The Institute of Queer Ecology, Metamorphosis (still), 2020. Video, 45 minutes.

There are at least two ways — with potential deviations and ramifications — of inhabiting our current ecological crisis. The first is to live in fear, paralyzed by angst, overwhelmed to the point of feeling a false sense of immunity to it all. The other is to live through propositions, reflecting beyond denunciation to shape desirable futures.

We should always question, however: desirable to whom? Can we realistically create a universally desirable future for all the living and nonliving beings with whom we coexist? Perhaps not, yet in the exercise of not only imagining, but producing possible prospects, we may find ways in which these different perspectives and desires can be permeable, morphable, empathized with, and ultimately shared.

As Octavia Butler underlines in her writings, the great human contradiction is that we as an intelligent species will always find our demise in seeking hierarchical power and righteousness. By reorienting our relationship with the ecosystem, we may find ways to dismantle the capitalist drive for growth and “progress,” not only to include nonhuman perspectives in political, social, and economic dialogues but also to reconsider how we humans relate to each other as members of the same species. Thinking through queer theory and ecology together generates a fertile ground to imagine futures of coexistence and degrowth, worlds that include a diversity of voices and experiences in a conversation based not on oppression but on symbiotic relationships.
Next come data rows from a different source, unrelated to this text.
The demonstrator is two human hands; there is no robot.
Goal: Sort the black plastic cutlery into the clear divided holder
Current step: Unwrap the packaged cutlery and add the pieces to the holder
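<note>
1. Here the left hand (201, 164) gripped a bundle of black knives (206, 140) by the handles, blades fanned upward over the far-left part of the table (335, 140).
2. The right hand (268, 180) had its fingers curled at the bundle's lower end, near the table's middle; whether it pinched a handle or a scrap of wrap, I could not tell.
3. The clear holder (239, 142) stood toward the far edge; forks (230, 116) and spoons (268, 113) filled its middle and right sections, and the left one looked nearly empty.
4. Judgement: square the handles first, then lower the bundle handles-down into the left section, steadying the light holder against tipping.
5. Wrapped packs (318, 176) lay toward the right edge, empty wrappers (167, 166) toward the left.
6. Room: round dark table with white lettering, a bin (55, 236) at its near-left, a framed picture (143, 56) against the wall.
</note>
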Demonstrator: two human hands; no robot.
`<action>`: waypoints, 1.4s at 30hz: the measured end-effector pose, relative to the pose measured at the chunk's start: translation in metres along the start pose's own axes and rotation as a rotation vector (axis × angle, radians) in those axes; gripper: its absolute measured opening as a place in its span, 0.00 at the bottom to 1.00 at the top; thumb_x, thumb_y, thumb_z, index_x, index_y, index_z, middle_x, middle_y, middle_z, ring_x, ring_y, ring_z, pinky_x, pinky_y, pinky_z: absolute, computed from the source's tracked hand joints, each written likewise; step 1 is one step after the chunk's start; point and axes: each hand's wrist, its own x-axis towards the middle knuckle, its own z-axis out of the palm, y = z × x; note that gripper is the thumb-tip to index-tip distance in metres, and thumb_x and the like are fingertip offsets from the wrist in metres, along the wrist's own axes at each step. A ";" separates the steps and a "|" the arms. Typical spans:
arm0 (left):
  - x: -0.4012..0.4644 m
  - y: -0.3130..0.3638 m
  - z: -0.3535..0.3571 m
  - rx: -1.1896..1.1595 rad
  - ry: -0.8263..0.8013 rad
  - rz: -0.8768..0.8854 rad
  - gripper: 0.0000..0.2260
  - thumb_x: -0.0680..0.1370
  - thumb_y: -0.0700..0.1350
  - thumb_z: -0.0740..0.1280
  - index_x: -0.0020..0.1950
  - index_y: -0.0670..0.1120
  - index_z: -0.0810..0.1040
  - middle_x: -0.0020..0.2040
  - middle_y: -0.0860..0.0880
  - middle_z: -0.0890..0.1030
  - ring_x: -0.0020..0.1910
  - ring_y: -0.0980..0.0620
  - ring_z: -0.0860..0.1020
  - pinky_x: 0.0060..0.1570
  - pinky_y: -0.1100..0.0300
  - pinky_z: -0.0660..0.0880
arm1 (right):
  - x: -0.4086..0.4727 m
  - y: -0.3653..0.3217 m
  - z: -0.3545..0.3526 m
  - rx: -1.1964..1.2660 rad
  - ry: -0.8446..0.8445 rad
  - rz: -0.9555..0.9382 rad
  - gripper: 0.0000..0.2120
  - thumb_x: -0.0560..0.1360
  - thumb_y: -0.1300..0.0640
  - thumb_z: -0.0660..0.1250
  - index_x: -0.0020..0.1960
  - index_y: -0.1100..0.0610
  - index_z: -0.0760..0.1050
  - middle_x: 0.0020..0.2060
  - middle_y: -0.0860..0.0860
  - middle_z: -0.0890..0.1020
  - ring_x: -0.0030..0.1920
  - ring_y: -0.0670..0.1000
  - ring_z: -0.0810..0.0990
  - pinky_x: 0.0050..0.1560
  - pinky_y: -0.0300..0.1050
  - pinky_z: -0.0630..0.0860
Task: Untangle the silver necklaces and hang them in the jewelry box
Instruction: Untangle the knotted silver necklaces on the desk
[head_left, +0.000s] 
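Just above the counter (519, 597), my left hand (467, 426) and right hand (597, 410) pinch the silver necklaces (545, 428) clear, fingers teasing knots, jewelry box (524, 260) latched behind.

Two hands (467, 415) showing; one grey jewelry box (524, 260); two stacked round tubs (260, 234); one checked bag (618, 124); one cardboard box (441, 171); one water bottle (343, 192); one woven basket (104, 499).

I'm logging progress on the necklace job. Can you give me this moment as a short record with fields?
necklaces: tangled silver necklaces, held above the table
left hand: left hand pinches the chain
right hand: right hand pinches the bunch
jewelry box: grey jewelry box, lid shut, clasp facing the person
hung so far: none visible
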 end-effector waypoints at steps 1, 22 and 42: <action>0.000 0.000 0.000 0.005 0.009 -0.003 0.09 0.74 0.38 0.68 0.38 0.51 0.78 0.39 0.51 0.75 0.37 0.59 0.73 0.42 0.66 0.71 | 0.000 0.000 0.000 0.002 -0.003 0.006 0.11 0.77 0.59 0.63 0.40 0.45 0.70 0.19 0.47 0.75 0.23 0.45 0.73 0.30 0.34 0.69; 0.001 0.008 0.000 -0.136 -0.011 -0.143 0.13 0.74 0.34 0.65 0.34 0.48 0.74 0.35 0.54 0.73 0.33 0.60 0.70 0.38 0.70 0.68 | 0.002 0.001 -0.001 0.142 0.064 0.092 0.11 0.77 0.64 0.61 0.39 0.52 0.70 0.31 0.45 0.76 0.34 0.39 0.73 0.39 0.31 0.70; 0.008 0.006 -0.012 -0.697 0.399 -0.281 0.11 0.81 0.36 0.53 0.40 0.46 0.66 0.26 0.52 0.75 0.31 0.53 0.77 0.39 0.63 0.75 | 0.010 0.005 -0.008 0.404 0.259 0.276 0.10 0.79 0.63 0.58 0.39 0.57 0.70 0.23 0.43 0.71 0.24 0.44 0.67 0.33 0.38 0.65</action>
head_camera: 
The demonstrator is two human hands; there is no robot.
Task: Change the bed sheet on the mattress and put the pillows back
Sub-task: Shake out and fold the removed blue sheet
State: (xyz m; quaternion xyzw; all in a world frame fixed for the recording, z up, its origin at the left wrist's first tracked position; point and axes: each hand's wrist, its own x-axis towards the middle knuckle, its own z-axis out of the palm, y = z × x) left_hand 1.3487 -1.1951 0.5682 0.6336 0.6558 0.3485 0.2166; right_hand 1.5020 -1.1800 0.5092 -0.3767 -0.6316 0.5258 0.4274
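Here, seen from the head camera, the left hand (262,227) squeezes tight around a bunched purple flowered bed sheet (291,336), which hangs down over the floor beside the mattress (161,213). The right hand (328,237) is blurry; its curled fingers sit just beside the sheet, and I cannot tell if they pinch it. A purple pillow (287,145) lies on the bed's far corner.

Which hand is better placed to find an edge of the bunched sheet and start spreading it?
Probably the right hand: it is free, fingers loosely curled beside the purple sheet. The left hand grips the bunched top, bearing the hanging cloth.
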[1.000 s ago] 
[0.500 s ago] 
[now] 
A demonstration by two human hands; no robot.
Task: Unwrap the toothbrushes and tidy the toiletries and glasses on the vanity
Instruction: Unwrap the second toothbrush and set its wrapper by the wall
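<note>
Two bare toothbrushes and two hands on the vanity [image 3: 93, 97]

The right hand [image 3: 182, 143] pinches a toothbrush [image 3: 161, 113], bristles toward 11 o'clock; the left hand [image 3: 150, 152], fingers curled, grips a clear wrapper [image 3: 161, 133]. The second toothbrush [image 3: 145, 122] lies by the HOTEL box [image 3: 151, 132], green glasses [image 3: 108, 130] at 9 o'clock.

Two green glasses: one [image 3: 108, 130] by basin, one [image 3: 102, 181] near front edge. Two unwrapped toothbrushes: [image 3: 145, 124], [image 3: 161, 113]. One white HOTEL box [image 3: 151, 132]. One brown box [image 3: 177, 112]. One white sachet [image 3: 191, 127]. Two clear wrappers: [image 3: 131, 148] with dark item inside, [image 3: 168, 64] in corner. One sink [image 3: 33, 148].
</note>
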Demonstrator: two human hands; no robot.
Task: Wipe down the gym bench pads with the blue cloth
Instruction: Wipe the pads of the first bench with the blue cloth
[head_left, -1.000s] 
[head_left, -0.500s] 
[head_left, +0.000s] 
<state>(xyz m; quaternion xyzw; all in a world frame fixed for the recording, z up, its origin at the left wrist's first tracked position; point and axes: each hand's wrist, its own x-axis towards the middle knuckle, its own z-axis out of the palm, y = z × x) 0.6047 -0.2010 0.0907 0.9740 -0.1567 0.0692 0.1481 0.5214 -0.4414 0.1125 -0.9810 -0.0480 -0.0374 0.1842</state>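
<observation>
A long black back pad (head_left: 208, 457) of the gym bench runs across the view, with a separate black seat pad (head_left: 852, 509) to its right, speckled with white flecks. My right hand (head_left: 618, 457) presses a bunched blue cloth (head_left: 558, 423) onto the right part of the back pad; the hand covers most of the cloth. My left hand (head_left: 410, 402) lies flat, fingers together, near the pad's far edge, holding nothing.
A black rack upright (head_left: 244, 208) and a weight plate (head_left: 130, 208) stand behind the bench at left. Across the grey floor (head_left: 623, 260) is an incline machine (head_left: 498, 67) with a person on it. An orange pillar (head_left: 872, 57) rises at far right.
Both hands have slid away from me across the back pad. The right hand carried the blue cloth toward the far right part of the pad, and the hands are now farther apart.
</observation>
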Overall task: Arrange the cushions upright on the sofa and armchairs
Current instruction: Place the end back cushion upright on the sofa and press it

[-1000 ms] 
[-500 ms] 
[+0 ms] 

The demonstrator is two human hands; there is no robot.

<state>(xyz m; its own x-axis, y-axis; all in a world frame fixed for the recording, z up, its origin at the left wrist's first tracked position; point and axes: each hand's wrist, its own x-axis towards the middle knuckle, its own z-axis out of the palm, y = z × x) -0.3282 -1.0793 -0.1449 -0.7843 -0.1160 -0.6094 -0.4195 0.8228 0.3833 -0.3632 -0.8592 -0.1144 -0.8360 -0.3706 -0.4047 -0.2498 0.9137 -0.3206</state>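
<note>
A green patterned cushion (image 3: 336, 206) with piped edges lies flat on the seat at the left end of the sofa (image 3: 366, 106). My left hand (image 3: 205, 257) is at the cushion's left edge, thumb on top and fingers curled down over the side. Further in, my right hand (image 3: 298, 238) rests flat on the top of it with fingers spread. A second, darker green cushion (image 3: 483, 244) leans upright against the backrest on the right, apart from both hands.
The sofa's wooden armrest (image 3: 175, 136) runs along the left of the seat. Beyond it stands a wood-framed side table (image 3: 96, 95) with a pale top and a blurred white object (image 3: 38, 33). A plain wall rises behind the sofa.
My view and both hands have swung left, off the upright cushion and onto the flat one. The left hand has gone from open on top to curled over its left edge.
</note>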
Progressive forces within our globalized society are slowly awakening to (or at least are no longer able to actively ignore) the colonial heteropatriarchal abuses of power that have created a reality of injustice, extractivism, greed, slow violence, and neglect. More and more individuals and collectives are cultivating and sharing the desire to co-design (or co-inspire) realities that propose and acknowledge a more mutual relationship with the environment and the planet.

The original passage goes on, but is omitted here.